A New Age for Astronomy: Strangest telescopes in the world - Why are astronomers tracking exotic objects in space by trailing strings under ships and digging holes in Antarctic ice?

New Scientist vol 141 issue 1914 - 26 February 94, page 35

Far below the foam and the freighters, in the pitch blackness and extreme pressure of the deep Pacific, ghostly particles stream from the ocean floor. These particles are high-energy neutrinos: subatomic hints of apocalyptic events occurring millions of light years away.

And dangling from one of the longest pieces of string in the world, off the coast of Hawaii, is the first of a new generation of huge telescopes specially designed to explore the world of high-energy neutrinos. This is DUMAND2, and it has three brothers and sisters round the world: AMANDA at the South Pole, NESTOR in the Mediterranean near Greece, and NT-36 in Siberia's Lake Baikal.

With their long strings of light-detecting devices, lowered into deep water or ice to wait for the telltale flashes that signal a neutrino, none of them looks remotely like a conventional telescope. Each of them will literally look 'downwards,' not skywards, to see evidence of neutrinos. If they looked upwards, they would be overwhelmed by the steady rain of neutrinos caused by showers of cosmic rays.

By looking downwards, they can use the Earth as a filter to shield them from this radiation. From their location thousands of feet below the surface of water or ice, these telescopes will see evidence of neutrinos coming the other way, through the Earth itself. As these neutrinos pass through the planet, they interact with atoms, creating muons - positive or negative particles with a mass much greater than an electron's. If these muons happen, in turn, to pass through something dense but transparent, such as water or ice, they emit flashes of light called Cherenkov radiation. When they do, the four neutrino telescopes will be lying in wait.
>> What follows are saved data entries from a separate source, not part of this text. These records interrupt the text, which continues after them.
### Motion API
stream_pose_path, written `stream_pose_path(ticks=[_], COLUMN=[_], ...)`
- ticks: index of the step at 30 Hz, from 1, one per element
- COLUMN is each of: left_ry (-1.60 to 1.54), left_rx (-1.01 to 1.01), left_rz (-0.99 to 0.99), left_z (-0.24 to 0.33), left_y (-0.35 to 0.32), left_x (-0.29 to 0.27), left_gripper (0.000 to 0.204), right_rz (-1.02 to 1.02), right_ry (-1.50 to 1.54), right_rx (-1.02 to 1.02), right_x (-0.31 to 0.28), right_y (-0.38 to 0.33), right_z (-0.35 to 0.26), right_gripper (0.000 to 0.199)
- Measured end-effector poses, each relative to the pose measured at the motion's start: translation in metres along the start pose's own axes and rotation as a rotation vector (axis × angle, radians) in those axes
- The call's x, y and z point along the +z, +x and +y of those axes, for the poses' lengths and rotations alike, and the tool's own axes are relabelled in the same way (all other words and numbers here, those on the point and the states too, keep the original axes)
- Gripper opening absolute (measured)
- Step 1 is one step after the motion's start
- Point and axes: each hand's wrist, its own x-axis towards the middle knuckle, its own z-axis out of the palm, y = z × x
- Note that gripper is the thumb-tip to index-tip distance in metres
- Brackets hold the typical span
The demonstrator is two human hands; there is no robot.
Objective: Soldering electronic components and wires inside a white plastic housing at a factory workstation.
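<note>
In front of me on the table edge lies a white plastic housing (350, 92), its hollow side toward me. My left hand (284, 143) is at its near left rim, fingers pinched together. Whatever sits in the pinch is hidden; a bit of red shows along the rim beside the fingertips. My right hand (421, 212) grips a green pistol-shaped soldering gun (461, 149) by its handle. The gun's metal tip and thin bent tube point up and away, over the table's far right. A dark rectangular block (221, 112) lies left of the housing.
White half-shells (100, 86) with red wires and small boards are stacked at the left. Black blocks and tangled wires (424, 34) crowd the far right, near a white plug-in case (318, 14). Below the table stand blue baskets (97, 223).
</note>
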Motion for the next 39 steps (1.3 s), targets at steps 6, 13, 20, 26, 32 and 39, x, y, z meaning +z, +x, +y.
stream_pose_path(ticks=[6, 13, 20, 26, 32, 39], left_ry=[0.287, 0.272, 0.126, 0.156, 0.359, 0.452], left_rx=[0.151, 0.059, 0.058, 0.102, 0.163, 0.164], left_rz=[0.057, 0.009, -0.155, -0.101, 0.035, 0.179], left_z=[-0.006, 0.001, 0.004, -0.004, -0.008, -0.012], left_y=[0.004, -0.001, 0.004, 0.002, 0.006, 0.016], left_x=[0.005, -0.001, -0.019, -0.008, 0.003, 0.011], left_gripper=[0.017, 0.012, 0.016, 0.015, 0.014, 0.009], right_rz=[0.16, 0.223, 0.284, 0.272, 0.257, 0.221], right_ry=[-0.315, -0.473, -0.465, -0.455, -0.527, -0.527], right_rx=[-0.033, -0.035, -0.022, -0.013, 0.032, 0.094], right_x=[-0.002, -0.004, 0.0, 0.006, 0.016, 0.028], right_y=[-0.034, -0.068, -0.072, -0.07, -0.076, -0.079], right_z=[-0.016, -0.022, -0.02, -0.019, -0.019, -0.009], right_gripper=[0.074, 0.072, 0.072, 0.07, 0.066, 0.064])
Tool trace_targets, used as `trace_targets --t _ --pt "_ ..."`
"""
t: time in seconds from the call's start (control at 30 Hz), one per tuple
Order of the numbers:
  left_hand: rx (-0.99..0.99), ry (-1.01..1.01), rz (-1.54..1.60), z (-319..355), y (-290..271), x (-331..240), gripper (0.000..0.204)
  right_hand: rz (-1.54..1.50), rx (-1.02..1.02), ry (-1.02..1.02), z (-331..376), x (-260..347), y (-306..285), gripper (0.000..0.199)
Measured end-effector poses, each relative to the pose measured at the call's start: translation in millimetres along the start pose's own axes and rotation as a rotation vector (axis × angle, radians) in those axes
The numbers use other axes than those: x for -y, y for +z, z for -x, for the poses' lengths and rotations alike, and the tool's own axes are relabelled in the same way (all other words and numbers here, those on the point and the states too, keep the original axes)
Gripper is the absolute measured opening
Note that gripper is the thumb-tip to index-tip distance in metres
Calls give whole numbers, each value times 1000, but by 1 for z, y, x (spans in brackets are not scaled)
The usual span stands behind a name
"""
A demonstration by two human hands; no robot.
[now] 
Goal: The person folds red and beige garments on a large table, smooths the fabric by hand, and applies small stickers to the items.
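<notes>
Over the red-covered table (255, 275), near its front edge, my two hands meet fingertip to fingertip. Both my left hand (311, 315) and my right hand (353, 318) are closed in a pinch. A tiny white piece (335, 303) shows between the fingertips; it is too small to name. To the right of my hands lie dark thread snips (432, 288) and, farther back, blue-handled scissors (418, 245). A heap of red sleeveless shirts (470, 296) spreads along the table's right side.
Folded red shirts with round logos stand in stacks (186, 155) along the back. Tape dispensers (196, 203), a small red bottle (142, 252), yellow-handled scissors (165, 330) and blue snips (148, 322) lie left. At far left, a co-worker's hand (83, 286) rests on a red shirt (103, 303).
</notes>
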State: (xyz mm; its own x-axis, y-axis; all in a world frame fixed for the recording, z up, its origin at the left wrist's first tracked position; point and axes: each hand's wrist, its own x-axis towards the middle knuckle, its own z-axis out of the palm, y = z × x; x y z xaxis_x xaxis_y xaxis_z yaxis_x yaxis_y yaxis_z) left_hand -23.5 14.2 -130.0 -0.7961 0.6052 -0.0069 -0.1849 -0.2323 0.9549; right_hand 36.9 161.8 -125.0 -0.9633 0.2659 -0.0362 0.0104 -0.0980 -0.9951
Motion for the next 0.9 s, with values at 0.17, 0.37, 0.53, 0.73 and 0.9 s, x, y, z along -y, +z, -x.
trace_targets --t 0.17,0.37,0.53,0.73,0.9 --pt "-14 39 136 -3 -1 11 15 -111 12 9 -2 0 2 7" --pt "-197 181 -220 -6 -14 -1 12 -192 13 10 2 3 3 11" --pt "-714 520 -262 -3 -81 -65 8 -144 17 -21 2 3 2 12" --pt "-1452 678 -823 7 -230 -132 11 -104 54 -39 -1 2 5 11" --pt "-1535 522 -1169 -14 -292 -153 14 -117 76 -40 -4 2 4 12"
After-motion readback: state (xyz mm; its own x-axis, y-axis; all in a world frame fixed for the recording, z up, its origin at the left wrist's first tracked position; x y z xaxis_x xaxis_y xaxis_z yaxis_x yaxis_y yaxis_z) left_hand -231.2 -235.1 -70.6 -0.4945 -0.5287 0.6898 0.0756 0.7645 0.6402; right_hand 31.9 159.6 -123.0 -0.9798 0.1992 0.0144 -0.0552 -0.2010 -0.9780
The only flashes these particular astronomers are interested in are those caused by high-energy neutrinos coming from deep space, from active galactic nuclei (AGNs) and other exotic objects. What distinguishes these from any other sort is their direction. A neutrino moving upwards from the Earth's crust is almost certainly from deep space. This is why the new telescopes have multiple strings of phototubes, parallel to each other. A neutrino's direction can be 'plotted' by the 'line' it makes as it - or to be strictly accurate, the muon - passes through the water or ice, interacting with different phototubes on different strings. The paths of the neutrino and the muon are expected to be no more than a degree apart, so muons offer a reliable way to link a particular neutrino to a particular celestial object.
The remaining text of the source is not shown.